The Visit That Changed Everything
Last September, I decided to use my vacation days to visit my grandparents. I hadn’t seen them since Christmas, and honestly, I was looking forward to some quality time with Grandma and Grandpa in their cozy little house.
What I walked into was nothing like I expected.
The house felt different the moment I stepped inside. Grandma barely looked up when I arrived. “Oh, you’re here? How long are you staying? I’m busy right now – wait until I’m done before we talk about your arrangements.”
I was confused. Arrangements? I’d stayed here countless times before.
Grandpa just shook his head slightly, silently telling me not to ask questions.
Then things got really weird.
The Ritual
It wasn’t even 4 PM, but dinner was already prepared – some leftover fish and steamed vegetables. When I offered to run to the store for more groceries, Grandma waved me off.
“I need to check the kitchen first. Once I start checking, no more cooking for the day. This is what we’re eating tonight.”

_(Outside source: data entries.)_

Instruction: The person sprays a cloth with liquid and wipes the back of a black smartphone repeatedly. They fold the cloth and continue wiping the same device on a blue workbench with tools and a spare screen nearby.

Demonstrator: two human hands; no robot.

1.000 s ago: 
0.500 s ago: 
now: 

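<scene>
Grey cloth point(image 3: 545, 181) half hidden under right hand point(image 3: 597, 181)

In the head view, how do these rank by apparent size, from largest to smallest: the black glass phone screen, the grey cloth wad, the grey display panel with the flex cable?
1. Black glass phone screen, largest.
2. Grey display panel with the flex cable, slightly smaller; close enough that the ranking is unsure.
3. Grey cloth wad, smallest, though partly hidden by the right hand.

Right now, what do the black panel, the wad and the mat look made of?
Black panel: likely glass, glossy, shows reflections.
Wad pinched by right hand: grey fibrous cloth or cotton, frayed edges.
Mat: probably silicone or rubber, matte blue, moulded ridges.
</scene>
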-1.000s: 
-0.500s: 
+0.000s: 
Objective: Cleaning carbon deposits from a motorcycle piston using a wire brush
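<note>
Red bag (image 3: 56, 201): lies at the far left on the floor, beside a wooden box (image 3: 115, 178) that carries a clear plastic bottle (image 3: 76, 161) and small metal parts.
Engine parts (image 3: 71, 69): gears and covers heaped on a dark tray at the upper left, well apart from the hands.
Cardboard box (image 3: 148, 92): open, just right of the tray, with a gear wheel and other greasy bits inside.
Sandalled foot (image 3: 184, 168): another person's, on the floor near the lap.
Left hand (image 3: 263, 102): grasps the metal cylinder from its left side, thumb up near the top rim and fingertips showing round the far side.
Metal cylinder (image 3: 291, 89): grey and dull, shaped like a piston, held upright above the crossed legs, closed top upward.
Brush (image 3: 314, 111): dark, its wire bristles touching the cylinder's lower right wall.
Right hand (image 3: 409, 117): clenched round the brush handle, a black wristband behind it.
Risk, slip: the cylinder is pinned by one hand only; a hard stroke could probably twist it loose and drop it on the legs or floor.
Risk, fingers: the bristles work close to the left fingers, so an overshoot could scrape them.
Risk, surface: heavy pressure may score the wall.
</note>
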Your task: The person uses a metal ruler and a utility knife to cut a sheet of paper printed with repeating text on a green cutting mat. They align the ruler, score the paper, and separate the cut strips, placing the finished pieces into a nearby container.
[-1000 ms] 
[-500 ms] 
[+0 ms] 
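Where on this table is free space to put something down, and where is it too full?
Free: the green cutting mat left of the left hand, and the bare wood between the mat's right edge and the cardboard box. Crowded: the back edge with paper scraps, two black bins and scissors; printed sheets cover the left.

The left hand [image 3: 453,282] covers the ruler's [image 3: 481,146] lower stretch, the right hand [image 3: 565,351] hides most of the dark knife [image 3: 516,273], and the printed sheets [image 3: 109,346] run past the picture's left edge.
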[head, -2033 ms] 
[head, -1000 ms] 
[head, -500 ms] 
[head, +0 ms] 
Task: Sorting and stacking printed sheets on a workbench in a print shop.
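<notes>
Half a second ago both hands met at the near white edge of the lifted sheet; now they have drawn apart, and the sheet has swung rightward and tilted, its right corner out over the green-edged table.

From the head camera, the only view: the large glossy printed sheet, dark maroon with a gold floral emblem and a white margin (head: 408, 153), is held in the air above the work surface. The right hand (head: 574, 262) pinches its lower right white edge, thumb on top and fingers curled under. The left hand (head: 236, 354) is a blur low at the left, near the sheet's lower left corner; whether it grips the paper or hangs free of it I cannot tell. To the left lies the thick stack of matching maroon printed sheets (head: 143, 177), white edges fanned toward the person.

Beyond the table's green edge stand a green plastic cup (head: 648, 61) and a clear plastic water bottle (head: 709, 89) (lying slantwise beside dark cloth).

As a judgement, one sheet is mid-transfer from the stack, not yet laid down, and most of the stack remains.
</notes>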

That’s when the checking began.
Grandma walked over to the kitchen cabinets and started what I can only describe as a bizarre ritual. She pointed at each cabinet and said, in a sing-song voice: “Cabinet, first check – good. Second check – good. Third check – good. Now you say it three times.”
Grandpa immediately stepped forward and repeated the exact same words in the exact same tone.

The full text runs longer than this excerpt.